While drug use did not have a “direct causal link to this accident,” according to investigators, it is a reflection of a lax safety culture at Amtrak, they said.
Railroad repairs were ongoing in the days leading up to the fatal accident. A night foreman was found to have lifted a track safety closure while a backhoe remained on the track.
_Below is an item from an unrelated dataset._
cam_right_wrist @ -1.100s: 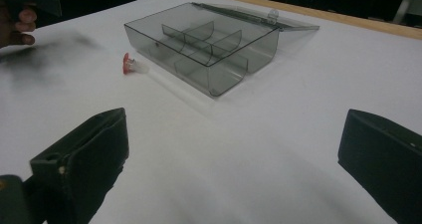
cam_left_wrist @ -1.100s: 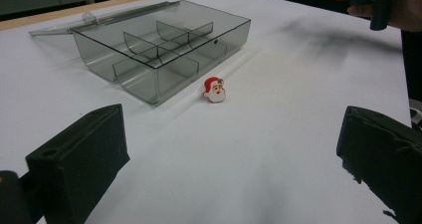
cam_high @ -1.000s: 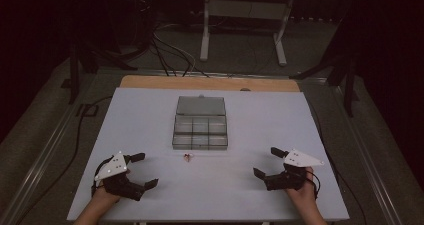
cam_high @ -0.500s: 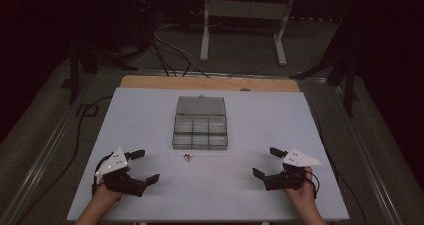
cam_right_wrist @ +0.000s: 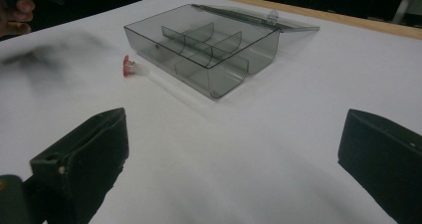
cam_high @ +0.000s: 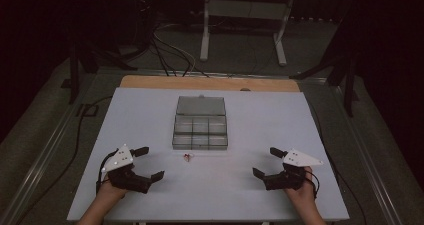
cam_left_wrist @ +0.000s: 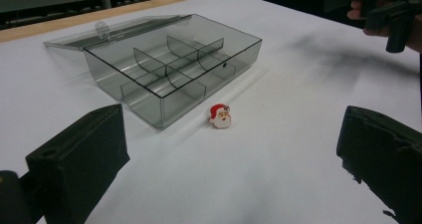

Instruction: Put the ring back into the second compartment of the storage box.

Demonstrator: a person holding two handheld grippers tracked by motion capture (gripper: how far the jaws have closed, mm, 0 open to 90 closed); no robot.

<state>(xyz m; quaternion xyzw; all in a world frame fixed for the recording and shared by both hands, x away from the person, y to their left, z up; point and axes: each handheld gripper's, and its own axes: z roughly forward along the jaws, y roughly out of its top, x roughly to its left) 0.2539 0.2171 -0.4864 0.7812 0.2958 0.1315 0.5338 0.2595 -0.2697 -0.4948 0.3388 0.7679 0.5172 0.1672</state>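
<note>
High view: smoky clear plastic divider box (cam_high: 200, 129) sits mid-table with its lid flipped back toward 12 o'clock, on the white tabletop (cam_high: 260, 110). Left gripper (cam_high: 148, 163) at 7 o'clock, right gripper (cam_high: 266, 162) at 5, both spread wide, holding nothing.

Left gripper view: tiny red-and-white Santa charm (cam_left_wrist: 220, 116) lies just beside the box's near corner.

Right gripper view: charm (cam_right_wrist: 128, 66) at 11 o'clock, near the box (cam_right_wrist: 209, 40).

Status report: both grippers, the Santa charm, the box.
Left gripper and right gripper open, empty. Santa charm on table beside open compartment box, untouched. Nothing in the way.
</note>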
The day foreman did not restore the closure, according to investigators, leading to a train’s striking the backhoe at nearly 100 mph.
NTSB chairman Robert Sumwalt described the mistake by the foremen as “the fundamental error of the night.”
Among the contributing factors named in the crash were lack of communication between employees, the improper establishment of work zones and pressure from managers to keep trains running on time.
Positive train control had been installed in the Northeast corridor where the crash occurred, but investigators said a series of human errors, such as not properly establishing the work zone, circumvented the technology.
The engineer on the involved train was fired after the accident because of his toxicology report, according to the NTSB.
Amtrak has “taken a series of actions to improve workplace safety,” company spokeswoman Kimberly Woods told ABC News in November.
March 14, 2016: Kansas
In the early morning of March 14, 2016, an Amtrak train heading from Los Angeles to Chicago derailed in southwest Kansas, injuring more than 30 people.
Investigators said a feed truck had hit the track, causing it to shift about 12 to 14 inches before the derailment.
The engineer was “quite vigilant” and noticed the misalignment on the track and pulled the emergency brake, which was likely the reason the derailment was not “worse,” NTSB spokesman Earl Weener said at a news conference.
The train was traveling at 60 mph, the normal speed limit.
Oct. 5, 2015: Vermont
The morning of Oct. 5, 2015, an Amtrak train traveling from St. Albans, Vermont, to Washington, D.C., derailed over an embankment near Northfield, Vermont.
Seven people were injured.
May 12, 2015: Pennsylvania
A New York-bound Amtrak train derailed near Philadelphia on the night of May 12, 2015, killing eight people and injuring more than 200.
The National Transportation Safety Board (NTSB) said the train was traveling at 106 mph in an area where the speed is restricted to 50 mph.
That segment of the track just north of Philadelphia at the time lacked positive train control, a safety technology that, among other things, is designed to automatically slow trains that are traveling too fast, according to the NTSB. Amtrak has since fully implemented the technology throughout the Northeast corridor.
Federal safety regulators said in 2016 that the engineer, Brandon Bostian, was likely distracted by radio traffic about an emergency situation on a train in the Southeastern Pennsylvania Transportation Authority (SEPTA) system. Bostian had just passed a SEPTA train with a shattered windshield and was “very concerned” about its engineer, who had requested medical attention, according to a transcript of his interview with the NTSB.
With his attention diverted, Bostian likely “lost track of where he was” and didn’t realize the reduced speed limit to accommodate a curve, the NTSB said.
Amtrak said it would “quickly implement” the NTSB’s recommendations after a review.